Exercise directions:
Each entry, in full: reproduce it exactly.

Source information:
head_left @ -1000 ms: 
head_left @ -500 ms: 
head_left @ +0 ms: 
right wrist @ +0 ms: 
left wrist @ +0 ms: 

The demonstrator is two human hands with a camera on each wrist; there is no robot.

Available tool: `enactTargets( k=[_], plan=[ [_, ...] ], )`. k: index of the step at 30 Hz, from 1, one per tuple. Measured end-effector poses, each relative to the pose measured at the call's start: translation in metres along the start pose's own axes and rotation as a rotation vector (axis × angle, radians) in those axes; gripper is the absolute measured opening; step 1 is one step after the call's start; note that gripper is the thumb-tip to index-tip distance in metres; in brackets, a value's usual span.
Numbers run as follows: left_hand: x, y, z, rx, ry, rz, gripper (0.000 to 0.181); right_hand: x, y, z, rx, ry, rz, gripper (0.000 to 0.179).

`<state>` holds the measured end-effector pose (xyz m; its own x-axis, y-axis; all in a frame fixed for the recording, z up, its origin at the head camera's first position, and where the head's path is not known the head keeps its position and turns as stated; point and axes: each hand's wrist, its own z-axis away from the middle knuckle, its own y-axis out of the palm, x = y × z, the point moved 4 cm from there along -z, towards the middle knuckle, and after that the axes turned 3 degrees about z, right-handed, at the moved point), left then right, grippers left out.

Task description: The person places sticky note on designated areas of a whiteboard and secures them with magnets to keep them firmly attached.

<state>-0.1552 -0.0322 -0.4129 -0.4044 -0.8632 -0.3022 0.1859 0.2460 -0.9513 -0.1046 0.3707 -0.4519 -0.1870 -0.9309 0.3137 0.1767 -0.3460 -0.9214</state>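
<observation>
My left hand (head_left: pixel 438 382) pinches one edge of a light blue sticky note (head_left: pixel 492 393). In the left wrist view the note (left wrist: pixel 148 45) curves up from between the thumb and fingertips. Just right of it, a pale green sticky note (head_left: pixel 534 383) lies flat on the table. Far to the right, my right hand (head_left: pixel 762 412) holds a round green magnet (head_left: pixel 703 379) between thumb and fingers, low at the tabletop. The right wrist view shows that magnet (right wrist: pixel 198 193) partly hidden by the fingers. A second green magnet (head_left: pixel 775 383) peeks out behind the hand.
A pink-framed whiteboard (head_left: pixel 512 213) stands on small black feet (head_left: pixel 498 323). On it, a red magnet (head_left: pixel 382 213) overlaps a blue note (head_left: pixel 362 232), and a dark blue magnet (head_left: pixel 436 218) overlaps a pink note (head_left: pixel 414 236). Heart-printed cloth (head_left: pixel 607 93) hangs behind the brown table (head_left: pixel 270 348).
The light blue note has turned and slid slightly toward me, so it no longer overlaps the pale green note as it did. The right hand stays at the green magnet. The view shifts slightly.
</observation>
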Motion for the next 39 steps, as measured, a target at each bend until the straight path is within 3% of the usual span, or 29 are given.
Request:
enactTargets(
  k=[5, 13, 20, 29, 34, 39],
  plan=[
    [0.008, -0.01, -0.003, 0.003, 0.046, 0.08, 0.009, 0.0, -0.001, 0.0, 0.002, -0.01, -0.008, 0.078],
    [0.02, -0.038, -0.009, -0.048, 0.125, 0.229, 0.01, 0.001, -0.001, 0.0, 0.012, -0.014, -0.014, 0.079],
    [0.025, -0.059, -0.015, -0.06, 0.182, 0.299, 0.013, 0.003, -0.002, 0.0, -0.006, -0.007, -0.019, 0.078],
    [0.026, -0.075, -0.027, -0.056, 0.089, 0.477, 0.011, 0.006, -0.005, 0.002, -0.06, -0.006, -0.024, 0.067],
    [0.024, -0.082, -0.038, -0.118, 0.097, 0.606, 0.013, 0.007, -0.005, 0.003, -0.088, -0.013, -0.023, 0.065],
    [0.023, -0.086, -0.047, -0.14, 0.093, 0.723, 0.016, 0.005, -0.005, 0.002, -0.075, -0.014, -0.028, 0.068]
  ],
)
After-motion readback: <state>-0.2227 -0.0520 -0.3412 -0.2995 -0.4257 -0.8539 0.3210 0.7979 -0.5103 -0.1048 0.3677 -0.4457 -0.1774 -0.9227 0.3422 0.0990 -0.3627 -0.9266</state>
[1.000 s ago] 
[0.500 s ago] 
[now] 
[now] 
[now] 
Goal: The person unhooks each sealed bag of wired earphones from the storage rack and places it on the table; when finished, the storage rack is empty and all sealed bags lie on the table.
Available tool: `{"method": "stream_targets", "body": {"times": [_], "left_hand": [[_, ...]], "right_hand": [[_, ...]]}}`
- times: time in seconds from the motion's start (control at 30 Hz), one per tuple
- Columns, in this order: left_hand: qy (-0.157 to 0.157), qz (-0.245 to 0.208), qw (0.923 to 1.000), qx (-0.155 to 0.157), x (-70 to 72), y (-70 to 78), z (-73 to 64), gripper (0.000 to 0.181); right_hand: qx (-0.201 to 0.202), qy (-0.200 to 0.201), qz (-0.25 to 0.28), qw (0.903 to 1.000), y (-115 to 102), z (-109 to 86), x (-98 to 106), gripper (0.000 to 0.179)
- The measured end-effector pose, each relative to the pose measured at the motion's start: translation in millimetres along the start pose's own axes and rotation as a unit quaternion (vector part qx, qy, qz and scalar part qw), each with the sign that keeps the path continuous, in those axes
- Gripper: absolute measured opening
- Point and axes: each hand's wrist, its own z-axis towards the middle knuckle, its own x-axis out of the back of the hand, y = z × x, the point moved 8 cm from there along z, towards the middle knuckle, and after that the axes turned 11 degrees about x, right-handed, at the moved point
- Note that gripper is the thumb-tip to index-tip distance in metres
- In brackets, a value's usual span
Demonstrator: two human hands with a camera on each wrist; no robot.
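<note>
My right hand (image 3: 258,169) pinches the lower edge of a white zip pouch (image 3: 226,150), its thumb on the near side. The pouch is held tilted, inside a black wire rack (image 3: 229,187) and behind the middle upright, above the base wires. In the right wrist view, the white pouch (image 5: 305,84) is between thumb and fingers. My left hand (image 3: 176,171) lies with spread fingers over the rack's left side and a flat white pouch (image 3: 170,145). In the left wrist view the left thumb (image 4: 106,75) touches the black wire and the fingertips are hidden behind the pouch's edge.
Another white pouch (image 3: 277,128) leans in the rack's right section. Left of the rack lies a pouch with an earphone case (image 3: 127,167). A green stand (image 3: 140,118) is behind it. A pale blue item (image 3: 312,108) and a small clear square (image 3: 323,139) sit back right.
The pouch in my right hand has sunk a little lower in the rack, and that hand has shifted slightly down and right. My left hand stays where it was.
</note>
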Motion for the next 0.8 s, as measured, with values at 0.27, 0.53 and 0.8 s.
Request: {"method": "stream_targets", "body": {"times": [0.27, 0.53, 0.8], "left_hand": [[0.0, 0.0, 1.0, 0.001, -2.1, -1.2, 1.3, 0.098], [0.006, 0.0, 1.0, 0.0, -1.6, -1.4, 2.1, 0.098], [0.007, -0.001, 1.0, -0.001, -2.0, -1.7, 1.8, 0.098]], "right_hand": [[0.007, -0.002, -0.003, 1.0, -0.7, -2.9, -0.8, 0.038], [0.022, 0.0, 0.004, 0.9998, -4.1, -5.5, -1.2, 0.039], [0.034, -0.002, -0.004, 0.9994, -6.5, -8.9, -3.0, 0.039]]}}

Response area:
head_left @ -1000 ms: 
head_left @ -500 ms: 
head_left @ +0 ms: 
right wrist @ +0 ms: 
left wrist @ +0 ms: 

The demonstrator is two human hands with a camera on each wrist; there is no robot.

Available tool: `enactTargets( k=[_], plan=[ [_, ...] ], )`. k: index of the step at 30 Hz, from 1, one per tuple. Measured end-effector poses, each relative to the pose measured at the call's start: translation in metres along the start pose's own axes and rotation as a rotation vector (axis × angle, radians) in those axes; gripper is the absolute measured opening; step 1 is one step after the call's start; note that gripper is the thumb-tip to index-tip distance in metres; in brackets, a value's usual span.
Numbers run as follows: left_hand: x, y, z, rx, ry, rz, gripper (0.000 to 0.181); right_hand: x, y, z, rx, ry, rz, gripper (0.000 to 0.179).

`<state>` holds the measured end-effector pose (xyz m; its own x-axis, y-axis; all in a frame fixed for the recording, z up, its origin at the head camera's first position, and where the head's path is not known the head keeps its position and turns as stated; point and axes: each hand's wrist, its own z-axis away from the middle knuckle, its own y-axis out of the palm, x = y × z, the point moved 4 cm from there along -z, towards the middle knuckle, and after that the axes turned 3 degrees about z, right-handed, at the moved point), left then right, grippers left out.

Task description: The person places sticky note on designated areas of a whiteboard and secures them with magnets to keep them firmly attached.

<state>-0.1552 -0.0322 -0.4129 -0.4044 -0.8632 -0.3022 0.1859 0.2460 -0.9513 -0.1046 0.3707 -0.4519 -0.1870 -0.9309 0.3137 0.1767 -0.3460 -0.9214</state>
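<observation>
My left hand (head_left: pixel 438 382) pinches one edge of a light blue sticky note (head_left: pixel 492 393). In the left wrist view the note (left wrist: pixel 148 45) curves up from between the thumb and fingertips. Just right of it, a pale green sticky note (head_left: pixel 534 383) lies flat on the table. Far to the right, my right hand (head_left: pixel 762 412) holds a round green magnet (head_left: pixel 703 379) between thumb and fingers, low at the tabletop. The right wrist view shows that magnet (right wrist: pixel 198 193) partly hidden by the fingers. A second green magnet (head_left: pixel 775 383) peeks out behind the hand.
A pink-framed whiteboard (head_left: pixel 512 213) stands on small black feet (head_left: pixel 498 323). On it, a red magnet (head_left: pixel 382 213) overlaps a blue note (head_left: pixel 362 232), and a dark blue magnet (head_left: pixel 436 218) overlaps a pink note (head_left: pixel 414 236). Heart-printed cloth (head_left: pixel 607 93) hangs behind the brown table (head_left: pixel 270 348).
The light blue note has turned and slid slightly toward me, so it no longer overlaps the pale green note as it did. The right hand stays at the green magnet. The view shifts slightly.
</observation>
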Motion for the next 39 steps, as measured, a target at each bend until the straight path is within 3% of the usual span, or 29 are given.
Request:
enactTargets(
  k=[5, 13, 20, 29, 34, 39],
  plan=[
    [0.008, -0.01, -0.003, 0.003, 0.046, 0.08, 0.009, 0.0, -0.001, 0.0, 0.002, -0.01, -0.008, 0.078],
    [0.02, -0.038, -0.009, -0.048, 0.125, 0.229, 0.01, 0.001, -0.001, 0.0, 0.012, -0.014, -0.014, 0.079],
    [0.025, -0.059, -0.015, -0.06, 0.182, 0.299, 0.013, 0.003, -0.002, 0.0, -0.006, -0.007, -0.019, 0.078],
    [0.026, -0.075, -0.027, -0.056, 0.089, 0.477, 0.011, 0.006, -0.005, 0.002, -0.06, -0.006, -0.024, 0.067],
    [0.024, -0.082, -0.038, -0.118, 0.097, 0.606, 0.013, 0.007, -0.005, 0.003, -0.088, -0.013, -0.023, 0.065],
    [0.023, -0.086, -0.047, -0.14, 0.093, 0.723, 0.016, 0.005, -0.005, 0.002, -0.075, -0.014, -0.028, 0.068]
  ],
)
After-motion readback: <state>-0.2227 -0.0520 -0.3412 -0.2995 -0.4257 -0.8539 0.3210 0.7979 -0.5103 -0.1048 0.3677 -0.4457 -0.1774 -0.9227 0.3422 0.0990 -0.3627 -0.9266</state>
[1.000 s ago] 
[0.500 s ago] 
[now] 
[now] 
[now] 
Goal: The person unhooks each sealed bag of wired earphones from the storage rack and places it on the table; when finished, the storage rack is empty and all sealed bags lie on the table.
Available tool: `{"method": "stream_targets", "body": {"times": [_], "left_hand": [[_, ...]], "right_hand": [[_, ...]]}}`
- times: time in seconds from the motion's start (control at 30 Hz), one per tuple
- Columns, in this order: left_hand: qy (-0.157 to 0.157), qz (-0.245 to 0.208), qw (0.923 to 1.000), qx (-0.155 to 0.157), x (-70 to 72), y (-70 to 78), z (-73 to 64), gripper (0.000 to 0.181); right_hand: qx (-0.201 to 0.202), qy (-0.200 to 0.201), qz (-0.25 to 0.28), qw (0.903 to 1.000), y (-115 to 102), z (-109 to 86), x (-98 to 106), gripper (0.000 to 0.179)
- The measured end-effector pose, each relative to the pose measured at the motion's start: translation in millimetres along the start pose's own axes and rotation as a unit quaternion (vector part qx, qy, qz and scalar part qw), each with the sign that keeps the path continuous, in those axes
- Gripper: absolute measured opening
- Point and axes: each hand's wrist, its own z-axis towards the middle knuckle, its own x-axis out of the back of the hand, y = z × x, the point moved 8 cm from there along z, towards the middle knuckle, and after that the axes turned 11 degrees about x, right-handed, at the moved point
- Note that gripper is the thumb-tip to index-tip distance in metres
- In brackets, a value's usual span
Demonstrator: two human hands with a camera on each wrist; no robot.
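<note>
My right hand (image 3: 258,169) pinches the lower edge of a white zip pouch (image 3: 226,150), its thumb on the near side. The pouch is held tilted, inside a black wire rack (image 3: 229,187) and behind the middle upright, above the base wires. In the right wrist view, the white pouch (image 5: 305,84) is between thumb and fingers. My left hand (image 3: 176,171) lies with spread fingers over the rack's left side and a flat white pouch (image 3: 170,145). In the left wrist view the left thumb (image 4: 106,75) touches the black wire and the fingertips are hidden behind the pouch's edge.
Another white pouch (image 3: 277,128) leans in the rack's right section. Left of the rack lies a pouch with an earphone case (image 3: 127,167). A green stand (image 3: 140,118) is behind it. A pale blue item (image 3: 312,108) and a small clear square (image 3: 323,139) sit back right.
The pouch in my right hand has sunk a little lower in the rack, and that hand has shifted slightly down and right. My left hand stays where it was.
</note>
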Motion for the next 0.8 s, as measured, with values at 0.27, 0.53 and 0.8 s.
Request: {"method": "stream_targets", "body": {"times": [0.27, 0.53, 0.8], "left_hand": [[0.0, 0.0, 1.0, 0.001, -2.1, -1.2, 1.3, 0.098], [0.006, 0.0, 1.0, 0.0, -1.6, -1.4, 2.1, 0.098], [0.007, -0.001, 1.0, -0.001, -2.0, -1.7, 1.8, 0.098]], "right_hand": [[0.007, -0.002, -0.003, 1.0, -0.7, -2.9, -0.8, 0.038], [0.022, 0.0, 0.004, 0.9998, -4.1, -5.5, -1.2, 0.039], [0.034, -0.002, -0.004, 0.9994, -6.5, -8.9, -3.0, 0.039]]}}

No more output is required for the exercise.